Member of the National Assembly
- In office 6 May 2009 – 6 May 2014
- In office June 1999 – 2 December 2008

Personal details
- Born: 18 June 1955 (age 71)
- Citizenship: South Africa
- Party: African National Congress
- Other party: Congress of the People (2008–2014)

= Mampe Kotsi =

South African politician

Cecilia Mampe Papadi Kotsi (born 18 June 1955), formerly known as Mampe Ramotsamai, is a South African politician who served in the National Assembly from 1999 to 2008 and from 2009 to 2014. During her first term, she represented the African National Congress (ANC), which she had also formerly represented in the Western Cape Provincial Parliament.

In December 2008, Kotsi resigned from Parliament to defect to the opposition Congress of the People (COPE), which she went on to represent until 2014. Ahead of the 2014 general election, she disowned the party and campaigned for the ANC.

== Career in the ANC ==
Born on 18 June 1955, Kotsi joined the ANC in 1983 and during apartheid was detained for her political activism.
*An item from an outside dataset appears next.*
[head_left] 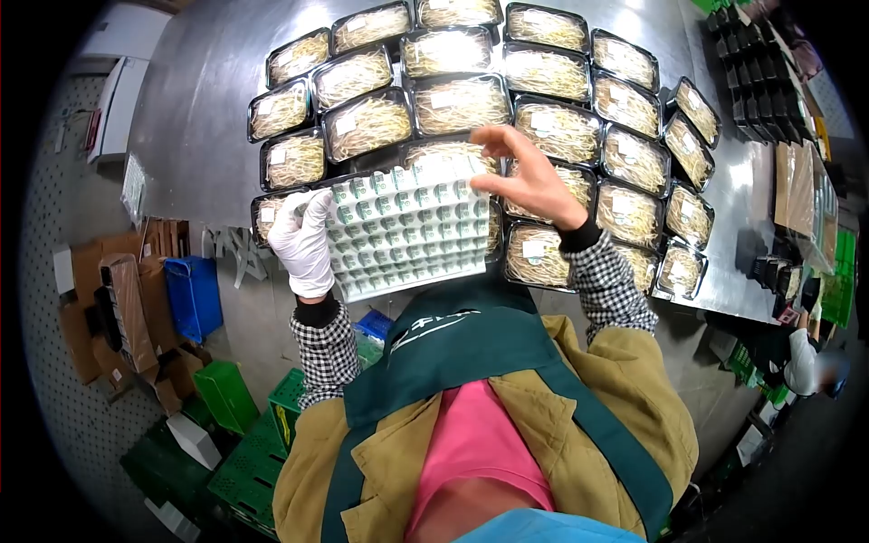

After the end of apartheid, and until 1999, she represented the ANC in the Western Cape Provincial Parliament, where she was Deputy Speaker. She was accused of misappropriating constituency funds in 1999 but was cleared in an internal party disciplinary process in 2001.

=== National Assembly: 1999–2008 ===
Kotsi represented the ANC in the National Assembly from 1999 to 2008, gaining election in 1999 and 2004.

In March 2001, the police's organised crime unit raided Kotsi's home in Goodwood, Cape Town after receiving a tip-off; they seized about 20,000 Mandrax tablets, with a street value of about R800,000, from two cars parked in her yard.' Three people were arrested, including a friend of Kotsi's, but Kotsi herself was not at home during the raid; the police said that there would be further investigation but that she was not considered a suspect. The ANC said that she was cooperating fully with the investigation and knew nothing about the drug consignment; that weekend, the party formally adopted a resolution which reaffirmed the presumption of innocence but warned that any ANC member "who is found guilty of drug trafficking, will be immediately expelled".

== Career in COPE ==

=== Defection: 2008 ===
On 2 December 2008, Kotsi resigned from the ANC and therefore lost her seat in the National Assembly. She was the second ANC Member of Parliament to leave the party to join COPE, a new breakaway party which had been established by former ANC members. Like COPE's founders, Kitso expressed her dismay about the ANC's decision to force Thabo Mbeki to resign from the presidency. She said that she was also disappointed by the ANC's decision to disband the Scorpions and by inflammatory public statements by ANC Youth League leader Julius Malema. In addition, she approved of COPE's stance that "social grants are not sustainable and the long-term plan should actually be to invest in education". She said that the ANC "has lost its soul and moral fibre":I realised that the ANC I joined in 1983 is wearing out. It is [now] an organisation of individuals. It has been difficult to defend some of the things in the party. In the Western Cape the ANC is looking inward, not outward. If this is the route the ANC is taking then I have no future.

=== National Assembly: 2009–2014 ===
In the next general election in 2009, Kotsi was returned to the National Assembly, now on the COPE party list. During the legislative term that followed, she was affected by the ongoing power struggle between COPE's two founders, Mosiuoa Lekota and Sam Shilowa: when the party split after a contested elective congress, she was associated with the Shilowa camp, and she was one of seven senior members whom the Lekota camp purported to expel from the party in March 2011.

Nonetheless, Kotsi remained a member of the party until the 2014 general election. A week before the election, in late April 2014, she was one of 19 COPE members who signed a public statement disowning COPE as no longer presenting "a credible alternative" to the ANC; instead the members promised to campaign for the ANC as "the most effective vehicle" for service-delivery and transformation. The Lekota camp said that those who signed the letter had either been paid by the ANC or – because they were aligned to Shilowa – had not properly renewed their memberships and therefore were ineligible to stand for re-election under the COPE banner:Most of the people on the list of 19 are unemployable outside of politics, so they decided to knock on the door of another political party because they came to the end of their employment at COPE. They were very, very happy to continue to collect huge salaries based on their association to COPE and waited until the last week to change – that speaks volumes about the character of those people.Kotsi did not stand for re-election to the National Assembly in 2014.